For every record here, output an exact copy.
*** Stored data ***
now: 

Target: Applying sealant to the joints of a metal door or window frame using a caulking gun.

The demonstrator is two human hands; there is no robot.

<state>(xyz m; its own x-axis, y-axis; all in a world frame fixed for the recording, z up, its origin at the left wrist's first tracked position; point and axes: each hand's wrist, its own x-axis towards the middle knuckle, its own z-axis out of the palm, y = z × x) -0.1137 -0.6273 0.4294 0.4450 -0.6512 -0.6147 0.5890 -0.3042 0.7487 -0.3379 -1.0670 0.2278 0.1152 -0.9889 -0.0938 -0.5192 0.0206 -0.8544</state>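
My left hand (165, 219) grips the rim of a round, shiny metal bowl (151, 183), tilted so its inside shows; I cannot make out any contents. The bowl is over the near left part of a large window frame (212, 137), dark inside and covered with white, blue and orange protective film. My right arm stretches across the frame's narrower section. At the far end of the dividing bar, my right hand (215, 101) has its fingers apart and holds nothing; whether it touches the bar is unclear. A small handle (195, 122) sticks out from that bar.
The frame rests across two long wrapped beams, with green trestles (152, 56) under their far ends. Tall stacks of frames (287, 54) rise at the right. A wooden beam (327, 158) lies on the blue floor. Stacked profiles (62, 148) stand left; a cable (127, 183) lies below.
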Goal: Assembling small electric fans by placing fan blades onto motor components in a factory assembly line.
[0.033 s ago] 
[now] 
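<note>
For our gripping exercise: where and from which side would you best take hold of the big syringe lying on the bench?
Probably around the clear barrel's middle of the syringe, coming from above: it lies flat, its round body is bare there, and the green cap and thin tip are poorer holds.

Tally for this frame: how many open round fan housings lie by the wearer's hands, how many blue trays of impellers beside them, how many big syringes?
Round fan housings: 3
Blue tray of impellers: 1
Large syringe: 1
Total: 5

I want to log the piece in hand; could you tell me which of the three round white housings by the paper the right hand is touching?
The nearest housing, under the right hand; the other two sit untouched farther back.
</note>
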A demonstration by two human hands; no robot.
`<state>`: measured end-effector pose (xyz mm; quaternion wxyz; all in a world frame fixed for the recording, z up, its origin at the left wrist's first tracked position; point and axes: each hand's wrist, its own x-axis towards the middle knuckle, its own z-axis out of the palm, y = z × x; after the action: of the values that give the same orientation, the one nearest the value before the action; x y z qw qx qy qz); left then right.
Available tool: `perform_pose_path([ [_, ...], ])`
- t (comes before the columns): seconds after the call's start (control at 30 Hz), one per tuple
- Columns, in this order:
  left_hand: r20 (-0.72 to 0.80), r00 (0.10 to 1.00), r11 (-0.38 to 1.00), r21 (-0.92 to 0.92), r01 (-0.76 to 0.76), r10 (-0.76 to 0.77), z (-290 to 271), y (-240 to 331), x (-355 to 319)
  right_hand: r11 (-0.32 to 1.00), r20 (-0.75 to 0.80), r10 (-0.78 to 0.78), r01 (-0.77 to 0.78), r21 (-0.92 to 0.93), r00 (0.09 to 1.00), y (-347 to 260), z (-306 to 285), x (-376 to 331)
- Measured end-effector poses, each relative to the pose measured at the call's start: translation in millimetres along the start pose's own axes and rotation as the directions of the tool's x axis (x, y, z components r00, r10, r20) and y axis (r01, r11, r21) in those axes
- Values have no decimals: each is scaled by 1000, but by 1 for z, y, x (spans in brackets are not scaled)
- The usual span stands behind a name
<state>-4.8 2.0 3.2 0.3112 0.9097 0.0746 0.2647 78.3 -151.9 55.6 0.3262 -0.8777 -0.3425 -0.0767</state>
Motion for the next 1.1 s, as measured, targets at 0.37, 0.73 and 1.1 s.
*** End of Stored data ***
▶ _Your solution_
now: 

Target: Applying sealant to the joints of a metal door or window frame using a caulking gun.

The demonstrator is two human hands; there is no robot.

<state>(xyz m; its own x-axis, y-axis; all in a world frame fixed for the recording, z up, its origin at the left wrist's first tracked position; point and axes: each hand's wrist, its own x-axis towards the middle knuckle, its own z-axis out of the palm, y = z × x) -0.1137 -0.6273 0.4294 0.4450 -0.6512 -0.6147 0.5890 -0.3042 0.7487 -0.3379 -1.0670 0.2278 0.1152 -0.9889 -0.0938 -0.5192 0.0206 -0.8544</state>
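My left hand (165, 219) grips the rim of a round, shiny metal bowl (151, 183), tilted so its inside shows; I cannot make out any contents. The bowl is over the near left part of a large window frame (212, 137), dark inside and covered with white, blue and orange protective film. My right arm stretches across the frame's narrower section. At the far end of the dividing bar, my right hand (215, 101) has its fingers apart and holds nothing; whether it touches the bar is unclear. A small handle (195, 122) sticks out from that bar.
The frame rests across two long wrapped beams, with green trestles (152, 56) under their far ends. Tall stacks of frames (287, 54) rise at the right. A wooden beam (327, 158) lies on the blue floor. Stacked profiles (62, 148) stand left; a cable (127, 183) lies below.
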Goal: Assembling small electric fans by placing fan blades onto motor components in a factory assembly line.
[0.033 s ago] 
[now] 
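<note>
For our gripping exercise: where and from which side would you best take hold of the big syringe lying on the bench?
Probably around the clear barrel's middle of the syringe, coming from above: it lies flat, its round body is bare there, and the green cap and thin tip are poorer holds.

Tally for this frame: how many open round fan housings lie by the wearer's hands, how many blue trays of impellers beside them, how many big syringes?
Round fan housings: 3
Blue tray of impellers: 1
Large syringe: 1
Total: 5

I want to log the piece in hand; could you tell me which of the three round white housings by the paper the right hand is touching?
The nearest housing, under the right hand; the other two sit untouched farther back.
</note>
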A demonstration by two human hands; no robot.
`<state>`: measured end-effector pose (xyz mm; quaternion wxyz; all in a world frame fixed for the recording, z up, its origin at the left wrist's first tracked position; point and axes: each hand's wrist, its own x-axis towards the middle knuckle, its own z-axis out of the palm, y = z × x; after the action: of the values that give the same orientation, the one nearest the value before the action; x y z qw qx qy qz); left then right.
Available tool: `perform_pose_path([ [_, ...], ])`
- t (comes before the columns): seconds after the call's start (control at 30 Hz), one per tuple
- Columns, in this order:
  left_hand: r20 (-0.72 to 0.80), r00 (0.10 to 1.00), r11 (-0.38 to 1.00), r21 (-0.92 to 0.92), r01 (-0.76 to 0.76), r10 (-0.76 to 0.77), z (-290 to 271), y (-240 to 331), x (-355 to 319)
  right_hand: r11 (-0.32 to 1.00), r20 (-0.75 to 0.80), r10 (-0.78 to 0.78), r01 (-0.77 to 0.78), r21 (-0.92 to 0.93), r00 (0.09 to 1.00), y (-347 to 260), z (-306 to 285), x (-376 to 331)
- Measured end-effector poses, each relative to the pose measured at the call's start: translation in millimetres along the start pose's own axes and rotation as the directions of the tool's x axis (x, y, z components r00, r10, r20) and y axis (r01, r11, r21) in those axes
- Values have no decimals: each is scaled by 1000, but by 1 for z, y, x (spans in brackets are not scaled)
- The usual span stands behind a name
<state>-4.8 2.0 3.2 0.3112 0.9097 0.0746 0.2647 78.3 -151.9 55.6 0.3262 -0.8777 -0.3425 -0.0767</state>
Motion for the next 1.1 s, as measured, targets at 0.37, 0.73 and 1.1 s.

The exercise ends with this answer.